Georges (later known as Jorge) Biassou was a former slave who became a leader of the 1791 slave revolt that resulted in the Haitian Revolution. He was born in the French colony of Saint-Domingue (today Haiti) to two slaves, Carlos and Diana. His mother, Diana, was a slave who worked at Providence Hospital with the Fathers of Charity, in Cap-Français, then the colonial capital. Biassou worked as a slave driver on a Jesuit sugar estate in Haut du Cap, the inland part of Cap-Français.
On August 14, 1791, Biassou, alongside other slave drivers, met at the Lenormand de Mézy Plantation in Haut du Cap to plan a revolt. Eight days later, thousands of slaves in northern Haiti sabotaged their plantations, setting fire to fields and houses. After the death of the leader of the revolt, Boukman Dutty, Biassou and Jean-François took command of the slave army. While Toussaint Louverture is often thought of as the father of the Revolution, Biassou and Jean-François led the army in its initial phase.
After months of fighting, on December 4, 1791, Biassou and his fellow leaders sued Haiti’s Colonial Assembly for peace. Though the revolt was initially designed to gain freedom for plantation slaves, Biassou, Jean-François, and Toussaint offered to return slaves to their plantations as long as they were freed, alongside their families and their fellow officers. The French Assembly rejected their offer, as well as another offer later in December, and the rebellion continued.
In January 1792, Biassou led several raids on Cap-Français, while Jean-François captured the important town of Ouanaminthe on the border with Spanish Santo Domingo (today the Dominican Republic). While the rebellion continued, the abolition movement in France gained steam, and in April the French National Assembly granted the right to vote to free people of color. However, the Colonial Assembly in Haiti continued to maintain unwavering support for slavery.
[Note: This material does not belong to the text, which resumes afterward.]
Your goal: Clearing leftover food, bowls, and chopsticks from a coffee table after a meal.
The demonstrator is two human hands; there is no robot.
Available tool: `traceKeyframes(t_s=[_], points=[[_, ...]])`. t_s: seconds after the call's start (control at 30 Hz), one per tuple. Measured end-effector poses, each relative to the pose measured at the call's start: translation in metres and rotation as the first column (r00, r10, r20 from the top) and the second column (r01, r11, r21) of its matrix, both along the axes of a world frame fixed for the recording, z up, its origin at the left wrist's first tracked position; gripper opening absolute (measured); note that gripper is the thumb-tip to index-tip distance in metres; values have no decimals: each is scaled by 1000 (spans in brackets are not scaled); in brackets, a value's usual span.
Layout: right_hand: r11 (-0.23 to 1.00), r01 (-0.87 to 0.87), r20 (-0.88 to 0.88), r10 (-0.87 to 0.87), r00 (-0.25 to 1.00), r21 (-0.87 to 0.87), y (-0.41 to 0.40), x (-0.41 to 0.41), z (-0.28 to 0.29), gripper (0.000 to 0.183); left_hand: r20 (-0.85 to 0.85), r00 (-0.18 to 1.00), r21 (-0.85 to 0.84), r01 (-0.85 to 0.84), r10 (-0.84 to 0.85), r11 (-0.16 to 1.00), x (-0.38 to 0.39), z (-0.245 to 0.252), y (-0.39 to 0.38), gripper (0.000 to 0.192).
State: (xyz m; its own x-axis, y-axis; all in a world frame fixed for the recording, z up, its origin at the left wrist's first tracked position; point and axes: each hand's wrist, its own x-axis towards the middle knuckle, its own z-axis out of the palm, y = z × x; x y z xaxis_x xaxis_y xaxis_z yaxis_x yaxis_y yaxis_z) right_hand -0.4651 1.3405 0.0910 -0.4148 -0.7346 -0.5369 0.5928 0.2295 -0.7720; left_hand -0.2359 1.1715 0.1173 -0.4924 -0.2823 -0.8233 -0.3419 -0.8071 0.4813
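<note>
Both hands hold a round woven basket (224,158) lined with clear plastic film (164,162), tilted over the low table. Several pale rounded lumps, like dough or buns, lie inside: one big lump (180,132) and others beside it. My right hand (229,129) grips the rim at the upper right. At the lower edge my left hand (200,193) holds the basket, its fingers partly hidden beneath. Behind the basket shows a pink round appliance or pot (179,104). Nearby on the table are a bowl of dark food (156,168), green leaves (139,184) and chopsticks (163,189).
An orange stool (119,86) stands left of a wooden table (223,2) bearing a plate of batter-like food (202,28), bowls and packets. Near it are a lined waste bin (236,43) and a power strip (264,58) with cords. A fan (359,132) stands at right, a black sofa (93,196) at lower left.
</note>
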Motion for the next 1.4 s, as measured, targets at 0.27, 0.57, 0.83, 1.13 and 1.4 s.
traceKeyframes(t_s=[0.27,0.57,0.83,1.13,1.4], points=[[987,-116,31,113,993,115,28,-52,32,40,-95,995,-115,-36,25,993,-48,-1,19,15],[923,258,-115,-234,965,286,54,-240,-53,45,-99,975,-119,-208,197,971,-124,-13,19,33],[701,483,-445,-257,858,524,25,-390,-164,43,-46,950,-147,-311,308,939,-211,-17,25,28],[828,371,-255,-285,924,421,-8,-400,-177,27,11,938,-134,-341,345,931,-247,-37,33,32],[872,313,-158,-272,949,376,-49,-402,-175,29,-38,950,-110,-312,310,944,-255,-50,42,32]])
Events in Haiti changed rapidly following the toppling of the French King Louis XVI in August of 1792. After Louis was executed in October, Spain and England declared war on France. Following this declaration of war, both the Spanish and English reached out to the rebels in the hopes of gaining control of Haiti. In the summer of 1793, Biassou and the other rebel leaders accepted the Spanish alliance. Under the Spanish crown, Biassou and Jean-François continued to struggle against the French. Tension increased between the two rebel leaders as they battled for control over the Spanish troops during the second half of 1793 and the first half of 1794.
In the summer of 1794, following the declaration by the French Assembly abolishing slavery, Toussaint rejected the Spanish and joined the French Republican forces. Biassou and Jean-François remained loyal to Spain. In 1795, Spain and the French Republic signed a peace treaty accepting French control over the western half of Hispaniola (Haiti) and agreeing to disband the black auxiliary troops led by Biassou and Jean-François. On December 31, 1795, the disbanded troops headed for Havana, where Cuban officials refused to allow them to get off the ship.
While Jean-François sailed to Spain, Biassou traveled in January of 1796 to Spanish Florida, settling in St. Augustine along with his wife, her mother and siblings, and seventeen of his former troops and their family members. Biassou immediately clashed with the Spanish governor, who saw him as acting above his station. Biassou’s brother-in-law Juan Jorge Jacobo, his second-in-command, married Rafaela Witten, daughter of Prince Witten, an important soldier who had fought against the French in Florida.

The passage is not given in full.